■ Instructions to follow ■
From the data below, report how many lines contain the word "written", giving the number and nothing else.

■ Data records ■
******************************
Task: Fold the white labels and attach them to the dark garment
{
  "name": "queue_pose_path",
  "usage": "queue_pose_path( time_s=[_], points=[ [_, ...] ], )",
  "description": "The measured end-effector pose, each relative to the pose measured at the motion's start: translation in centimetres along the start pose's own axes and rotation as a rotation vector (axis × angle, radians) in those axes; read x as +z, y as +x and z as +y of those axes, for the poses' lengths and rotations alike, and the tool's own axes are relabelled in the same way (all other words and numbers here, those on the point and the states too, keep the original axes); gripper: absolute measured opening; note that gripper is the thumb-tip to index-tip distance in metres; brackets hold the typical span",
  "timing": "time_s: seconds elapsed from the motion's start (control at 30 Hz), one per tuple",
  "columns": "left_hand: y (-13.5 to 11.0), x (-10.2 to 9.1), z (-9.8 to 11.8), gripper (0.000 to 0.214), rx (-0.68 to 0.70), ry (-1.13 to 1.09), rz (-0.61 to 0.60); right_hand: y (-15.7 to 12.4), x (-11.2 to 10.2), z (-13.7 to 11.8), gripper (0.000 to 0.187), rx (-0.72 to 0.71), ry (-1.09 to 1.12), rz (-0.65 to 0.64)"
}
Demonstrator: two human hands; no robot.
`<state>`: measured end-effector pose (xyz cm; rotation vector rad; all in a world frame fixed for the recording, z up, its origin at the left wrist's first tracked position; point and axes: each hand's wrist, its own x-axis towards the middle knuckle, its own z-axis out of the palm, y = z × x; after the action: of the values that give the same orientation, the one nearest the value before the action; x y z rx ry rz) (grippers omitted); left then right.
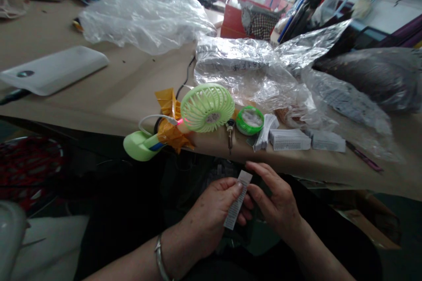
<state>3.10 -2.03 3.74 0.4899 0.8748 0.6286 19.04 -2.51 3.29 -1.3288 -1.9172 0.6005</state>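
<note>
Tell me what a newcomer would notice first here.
The pale green fan stands out most, at the near edge of the table beside orange tape. Below it, the left hand pinches a white paper strip, with the right hand at its other side. Crumpled clear plastic lies heaped farther back on the table.

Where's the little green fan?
In the head view, the green fan lies near the edge of the table, between the orange tape and a round green-rimmed case.
</note>
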Motion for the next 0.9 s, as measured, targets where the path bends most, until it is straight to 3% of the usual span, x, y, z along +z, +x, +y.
queue_pose_path(
  time_s=[0.2, 0.3, 0.5, 0.67, 0.9],
  points=[
    [-0.3, 0.1, 0.5, 0.023, 0.016, 0.037, 0.057, 1.1, 0.5, -0.6, 0.017, 0.376, 0.429, 0.009],
    [-0.4, -0.1, 0.6, 0.024, 0.033, 0.061, 0.086, 1.7, 1.1, -0.7, 0.017, 0.475, 0.58, -0.003],
    [-0.6, -0.4, 0.7, 0.024, 0.082, 0.094, 0.113, 2.0, 1.9, -0.5, 0.018, 0.487, 0.622, -0.004],
    [-0.6, -1.2, 1.7, 0.016, 0.271, 0.246, 0.171, 2.6, 2.2, -1.1, 0.017, 0.445, 0.57, -0.057],
    [-0.1, -2.1, 3.1, 0.015, 0.485, 0.484, 0.273, 4.2, 2.4, -1.8, 0.012, 0.348, 0.418, -0.012]
  ],
)
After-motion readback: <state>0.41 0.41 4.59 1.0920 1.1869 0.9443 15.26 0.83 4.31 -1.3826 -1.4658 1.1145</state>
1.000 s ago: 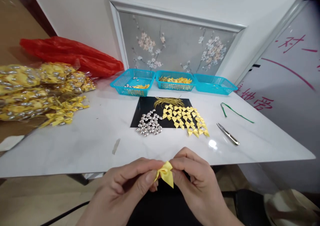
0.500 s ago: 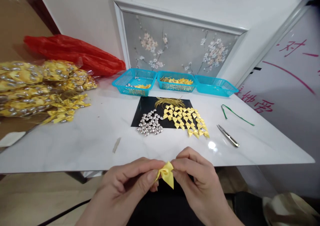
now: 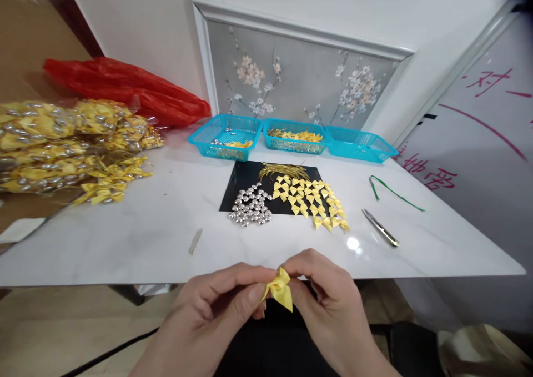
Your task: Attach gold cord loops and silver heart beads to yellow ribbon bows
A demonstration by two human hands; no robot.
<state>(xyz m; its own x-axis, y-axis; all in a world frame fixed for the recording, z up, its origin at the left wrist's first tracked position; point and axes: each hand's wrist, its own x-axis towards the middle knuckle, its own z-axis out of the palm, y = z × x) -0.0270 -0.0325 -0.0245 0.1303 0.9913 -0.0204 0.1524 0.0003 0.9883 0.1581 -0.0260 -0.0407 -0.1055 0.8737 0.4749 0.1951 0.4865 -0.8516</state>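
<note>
A yellow ribbon bow [image 3: 282, 291] is held up in front of the table's near edge. My left hand [image 3: 216, 305] pinches its left side between thumb and forefinger. On the bow's other side, my right hand [image 3: 331, 296] has thumb and forefinger closed against it; whatever lies behind the bow is hidden. Beyond my hands, rows of yellow bows [image 3: 297, 195] lie partly on a black mat [image 3: 230, 187]. Silver beads [image 3: 252, 206] are gathered on the mat's left part, and a bundle of gold cords [image 3: 283, 171] lies along its back.
Three blue baskets [image 3: 225, 135] stand along the wall. Bagged yellow bows with silver beads [image 3: 41, 144] are piled at left before a red plastic bag [image 3: 125, 88]. Small snips [image 3: 381, 228] and a green tie [image 3: 395, 197] lie on the right of the white table [image 3: 137, 249].
My right fingers have shifted slightly up and left, closer against the bow. The bow has turned a little; my left hand keeps its pinch.
</note>
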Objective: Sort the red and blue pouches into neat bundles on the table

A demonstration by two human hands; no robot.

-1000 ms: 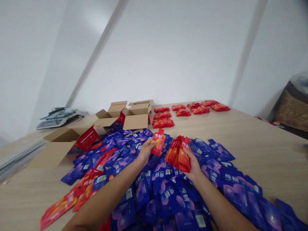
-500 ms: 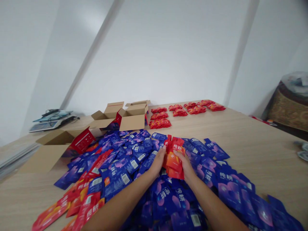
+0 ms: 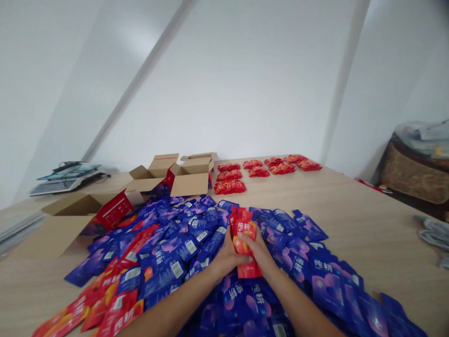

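Observation:
Both my hands grip one stack of red pouches [image 3: 243, 229] held upright over a big heap of blue pouches [image 3: 196, 243] on the wooden table [image 3: 368, 224]. My left hand [image 3: 226, 257] wraps the stack's left side. My right hand [image 3: 257, 250] wraps its right side, fingers closed over the front. Loose red pouches [image 3: 105, 304] lie at the heap's near left edge.
Open cardboard boxes [image 3: 189, 175] stand at the back left, another box [image 3: 66, 220] lies nearer on the left. Small piles of red pouches [image 3: 266, 168] line the table's far side. A scale [image 3: 66, 175] sits far left. A cloth-covered object [image 3: 417, 164] is at the right.
My left hand brought its single red pouch over to the stack in my right hand. Both hands now squeeze the pouches together into one bundle, closer to me.

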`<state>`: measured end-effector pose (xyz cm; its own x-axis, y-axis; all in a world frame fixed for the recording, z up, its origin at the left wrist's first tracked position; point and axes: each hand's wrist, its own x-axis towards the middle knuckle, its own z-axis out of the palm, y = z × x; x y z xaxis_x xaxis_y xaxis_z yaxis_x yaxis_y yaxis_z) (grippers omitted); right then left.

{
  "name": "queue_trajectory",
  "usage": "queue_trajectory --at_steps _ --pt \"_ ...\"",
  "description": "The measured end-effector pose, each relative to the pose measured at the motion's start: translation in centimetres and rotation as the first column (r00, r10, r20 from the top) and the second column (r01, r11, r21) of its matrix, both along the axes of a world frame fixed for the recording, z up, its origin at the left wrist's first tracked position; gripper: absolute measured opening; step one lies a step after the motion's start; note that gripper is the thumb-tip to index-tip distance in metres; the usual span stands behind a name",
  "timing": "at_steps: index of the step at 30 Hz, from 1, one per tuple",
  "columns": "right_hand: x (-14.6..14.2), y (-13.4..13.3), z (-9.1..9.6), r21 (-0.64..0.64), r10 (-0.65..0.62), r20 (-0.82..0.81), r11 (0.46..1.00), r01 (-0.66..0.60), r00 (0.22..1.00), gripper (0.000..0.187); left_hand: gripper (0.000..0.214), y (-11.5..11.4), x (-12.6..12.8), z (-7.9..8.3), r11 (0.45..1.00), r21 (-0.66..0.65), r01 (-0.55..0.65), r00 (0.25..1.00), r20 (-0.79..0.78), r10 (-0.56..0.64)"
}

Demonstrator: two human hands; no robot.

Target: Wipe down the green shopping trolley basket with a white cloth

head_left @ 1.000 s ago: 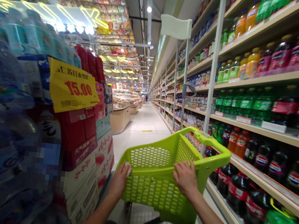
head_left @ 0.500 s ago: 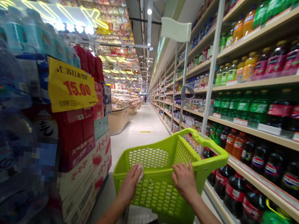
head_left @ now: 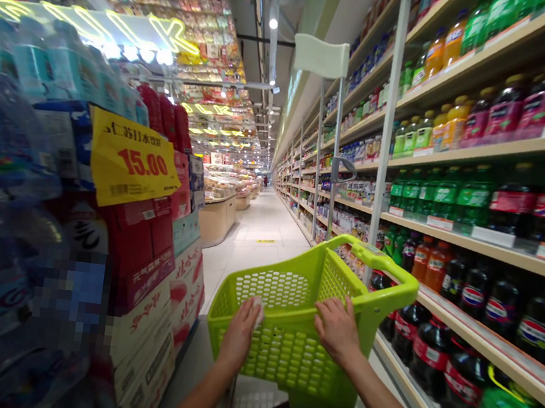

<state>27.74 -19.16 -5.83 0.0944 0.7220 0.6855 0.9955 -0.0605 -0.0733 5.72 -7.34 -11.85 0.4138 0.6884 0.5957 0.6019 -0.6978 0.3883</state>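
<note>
A lime-green shopping cart [head_left: 278, 357] stands side-on in front of me, its handle [head_left: 389, 264] to the right. Pressed to the left part of the near rim is my left hand [head_left: 239, 335], closed around a small white wad [head_left: 258, 309] that looks like tissue or cloth. Farther right, my right hand [head_left: 339, 328] has its fingers hooked over the same rim. The wad is mostly covered by my left fingers, and the part of the basket floor behind the near wall is hidden.
Drink shelves [head_left: 462, 234] line the right side, close to the cart handle. At left rise stacked drink cartons [head_left: 146, 261] and wrapped bottles with a yellow price sign [head_left: 133, 160]. A pale tiled aisle [head_left: 260, 222] runs ahead past a display bin [head_left: 218, 217].
</note>
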Motion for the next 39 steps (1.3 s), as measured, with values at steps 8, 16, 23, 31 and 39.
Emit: queue_trajectory --at_steps 8,16,23,31,39 --pt "-0.5 0.4 -0.1 0.021 -0.026 0.008 0.999 0.026 1.000 0.021 0.045 -1.5 3.1 0.8 0.991 -0.013 0.131 0.990 -0.049 -0.132" --pt "-0.3 0.5 -0.5 0.028 0.007 -0.005 1.000 -0.007 1.000 0.022 0.037 0.8 -3.0 1.7 0.990 -0.080 -0.119 0.990 -0.080 0.112" --pt "-0.4 0.2 -0.2 0.008 -0.001 0.001 1.000 0.001 1.000 0.024 0.036 -1.4 4.2 1.4 0.992 0.014 0.124 0.988 -0.094 -0.122" --pt "-0.4 0.0 0.0 -0.016 0.005 0.009 1.000 -0.004 1.000 0.025 0.032 1.5 -2.1 1.2 0.999 0.025 -0.047 0.993 -0.110 0.049" --pt "-0.5 0.1 -0.1 -0.013 -0.014 0.014 1.000 0.014 1.000 0.024 0.041 -0.4 0.2 0.6 0.999 0.003 0.032 0.993 -0.113 -0.032"
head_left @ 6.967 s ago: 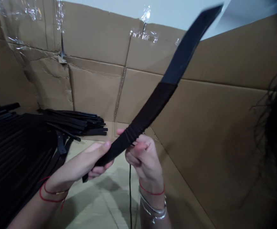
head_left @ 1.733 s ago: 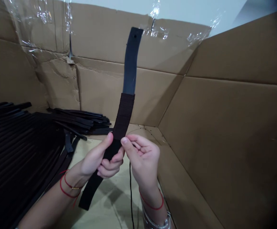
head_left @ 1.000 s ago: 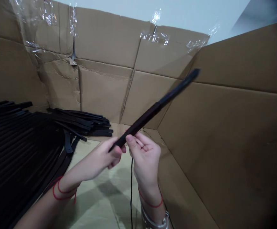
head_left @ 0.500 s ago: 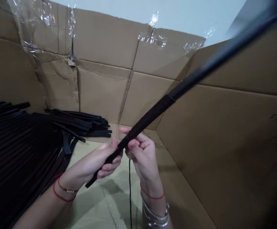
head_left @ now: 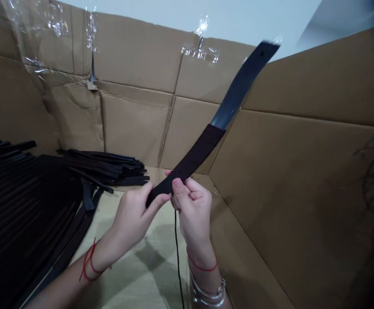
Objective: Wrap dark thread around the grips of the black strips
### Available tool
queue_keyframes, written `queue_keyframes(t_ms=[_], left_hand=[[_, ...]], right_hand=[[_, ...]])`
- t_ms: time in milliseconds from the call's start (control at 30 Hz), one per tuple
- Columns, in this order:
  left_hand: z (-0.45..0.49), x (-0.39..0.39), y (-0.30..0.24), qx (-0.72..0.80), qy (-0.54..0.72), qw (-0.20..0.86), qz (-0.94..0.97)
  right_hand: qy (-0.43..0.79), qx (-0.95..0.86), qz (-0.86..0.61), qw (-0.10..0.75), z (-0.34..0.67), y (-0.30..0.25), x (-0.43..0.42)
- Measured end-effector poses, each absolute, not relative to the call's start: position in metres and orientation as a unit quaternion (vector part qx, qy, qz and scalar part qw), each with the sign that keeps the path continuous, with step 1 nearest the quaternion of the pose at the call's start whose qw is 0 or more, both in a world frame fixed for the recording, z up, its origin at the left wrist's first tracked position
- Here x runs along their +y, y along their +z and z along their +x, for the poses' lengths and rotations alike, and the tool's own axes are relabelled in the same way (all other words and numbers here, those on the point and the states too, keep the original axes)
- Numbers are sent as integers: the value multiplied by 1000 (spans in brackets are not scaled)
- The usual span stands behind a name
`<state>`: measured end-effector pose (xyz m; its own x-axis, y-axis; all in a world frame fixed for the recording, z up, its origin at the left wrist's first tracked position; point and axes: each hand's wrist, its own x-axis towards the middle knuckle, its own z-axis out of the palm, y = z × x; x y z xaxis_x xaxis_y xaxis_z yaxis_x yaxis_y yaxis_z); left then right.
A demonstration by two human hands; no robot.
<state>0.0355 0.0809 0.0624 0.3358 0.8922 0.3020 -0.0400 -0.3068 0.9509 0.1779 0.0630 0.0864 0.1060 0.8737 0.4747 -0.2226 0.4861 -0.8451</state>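
A curved, flat dark strip (head_left: 238, 90) slants up to the right, with a small hole near its far end. Dark cord (head_left: 201, 148) is wound in tight turns around its middle part. My left hand (head_left: 137, 208) is closed around the strip's lower end, thumb along it. Just below the winding, my right hand (head_left: 191, 201) pinches the cord against the strip between thumb and fingers. From under the right hand a loose length of black cord (head_left: 177, 253) hangs down out of view. The strip's lowest tip is hidden in the left hand.
Many dark strips (head_left: 19, 206) lie stacked on the left, and a smaller pile of them (head_left: 109, 165) sits at the back. Cardboard walls (head_left: 135, 120) with clear tape surround the pale work surface (head_left: 141, 257). Dark strands hang at the right edge.
The strip has turned from edge-on to showing its broad flat face, and its far end has swung into view. My left hand has rolled over with it.
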Motion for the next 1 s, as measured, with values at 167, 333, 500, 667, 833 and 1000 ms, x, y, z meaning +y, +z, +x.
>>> queue_keyframes(t_ms=[167,333,500,667,833,1000], left_hand=[[33,68,68,247,380,555,697],[34,77,69,308,427,547,651],[40,83,61,323,459,510,652],[33,70,63,244,318,616,678],[35,67,68,354,475,435,678],[34,71,69,283,381,555,683]], right_hand=[[399,-530,-315,679,176,84,67],[376,-542,-340,671,175,86,66],[311,-533,-344,708,177,84,64],[376,-549,-331,669,177,84,66],[275,-532,-362,714,175,87,60],[349,-556,-359,663,177,86,56]])
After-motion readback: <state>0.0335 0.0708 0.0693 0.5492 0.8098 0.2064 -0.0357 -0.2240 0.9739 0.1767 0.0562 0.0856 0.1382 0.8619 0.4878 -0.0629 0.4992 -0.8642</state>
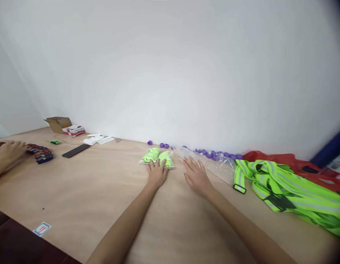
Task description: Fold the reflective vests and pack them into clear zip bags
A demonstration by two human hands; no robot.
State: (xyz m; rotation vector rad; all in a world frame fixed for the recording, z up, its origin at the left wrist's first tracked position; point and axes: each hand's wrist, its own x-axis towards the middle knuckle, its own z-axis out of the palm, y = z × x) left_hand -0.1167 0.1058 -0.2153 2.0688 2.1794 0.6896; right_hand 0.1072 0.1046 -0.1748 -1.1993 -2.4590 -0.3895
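Note:
My left hand [158,174] rests with its fingers spread on the near edge of two clear bags of folded neon-yellow reflective straps, a left bag [151,155] and a right bag [166,159]. To the right, my right hand [197,176] lies palm down with fingers apart, its fingertips at a clear plastic bag [188,153]. Another crinkled clear bag [223,168] lies just beyond it. At the far right is a heap of loose neon reflective straps [293,189] with black buckles.
Several purple caps [214,155] line the wall. A red bag [282,159] lies behind the straps. At left are an open cardboard box [58,124], white papers [94,140], a black flat bar [75,150], a green cutter [54,142] and another person's hands [11,152] by a dark bundle [40,153].

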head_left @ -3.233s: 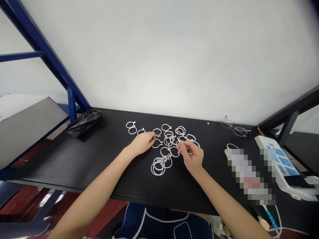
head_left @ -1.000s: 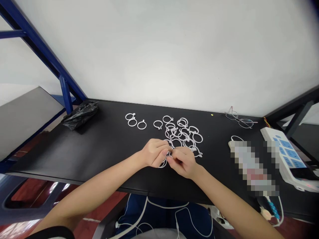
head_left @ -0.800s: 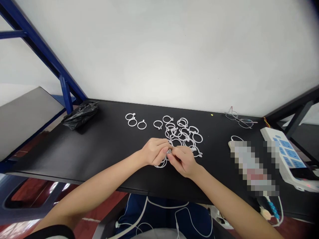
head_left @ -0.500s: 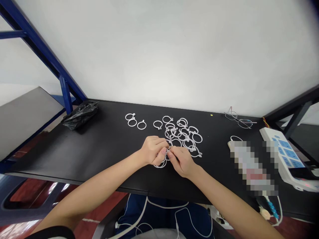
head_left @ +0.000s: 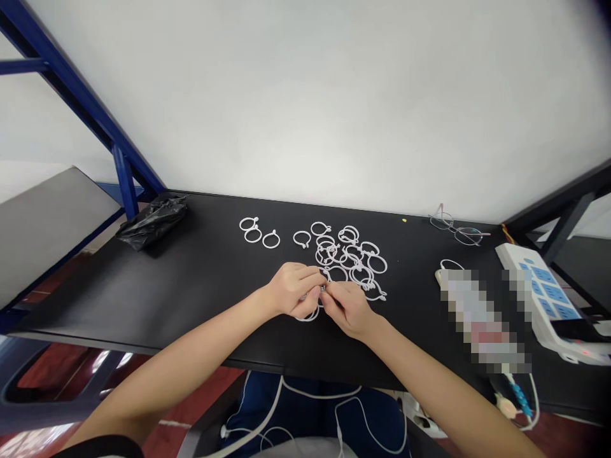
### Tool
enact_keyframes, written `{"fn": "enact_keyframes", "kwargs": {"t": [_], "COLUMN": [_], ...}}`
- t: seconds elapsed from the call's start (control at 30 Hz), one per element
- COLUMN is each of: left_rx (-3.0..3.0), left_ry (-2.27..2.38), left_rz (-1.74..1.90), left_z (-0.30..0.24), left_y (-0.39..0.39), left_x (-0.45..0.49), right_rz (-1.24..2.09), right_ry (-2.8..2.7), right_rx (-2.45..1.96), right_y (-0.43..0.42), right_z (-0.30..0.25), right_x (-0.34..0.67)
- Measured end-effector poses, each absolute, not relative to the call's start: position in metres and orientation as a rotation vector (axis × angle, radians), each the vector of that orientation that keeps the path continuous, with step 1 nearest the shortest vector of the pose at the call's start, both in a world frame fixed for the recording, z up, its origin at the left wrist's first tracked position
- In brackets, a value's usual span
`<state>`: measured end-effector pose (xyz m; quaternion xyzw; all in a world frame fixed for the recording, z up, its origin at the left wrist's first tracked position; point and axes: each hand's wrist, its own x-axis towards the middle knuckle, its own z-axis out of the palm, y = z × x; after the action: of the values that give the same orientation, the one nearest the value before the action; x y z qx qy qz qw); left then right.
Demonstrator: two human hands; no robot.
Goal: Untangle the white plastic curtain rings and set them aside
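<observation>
My left hand (head_left: 292,292) and my right hand (head_left: 347,307) meet over the black table (head_left: 200,286), fingers pinched together on a small bunch of white plastic rings (head_left: 310,312) that hangs partly below them. Just beyond my hands lies a loose pile of several white rings (head_left: 352,259). Three more white rings (head_left: 258,233) lie apart to the left of the pile. What exactly sits between my fingertips is hidden.
A crumpled black plastic bag (head_left: 151,220) lies at the table's far left. Glasses (head_left: 457,230) rest near the wall at the right. A white and blue power strip (head_left: 544,304) and a blurred object (head_left: 477,321) occupy the right side. A blue steel frame (head_left: 81,108) rises at left.
Since 3.2 s ago my hands left the ring pile and came together nearer me on a bunch of rings. Over the last second they only shifted slightly.
</observation>
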<state>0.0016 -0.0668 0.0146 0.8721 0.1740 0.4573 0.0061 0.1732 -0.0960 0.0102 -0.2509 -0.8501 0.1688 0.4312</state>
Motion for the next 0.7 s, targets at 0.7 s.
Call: {"fn": "enact_keyframes", "kwargs": {"t": [0.7], "left_rx": [2.455], "left_ry": [0.755], "left_rz": [1.326], "left_z": [0.0193], "left_y": [-0.0716], "left_x": [0.0045], "right_rz": [0.409], "right_ry": [-2.130], "right_rx": [-0.619], "right_y": [-0.0974], "right_z": [0.0133], "right_x": [0.1721]}}
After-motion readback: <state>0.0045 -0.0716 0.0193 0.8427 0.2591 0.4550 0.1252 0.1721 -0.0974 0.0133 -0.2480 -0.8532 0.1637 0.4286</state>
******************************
■ Task solution ■
2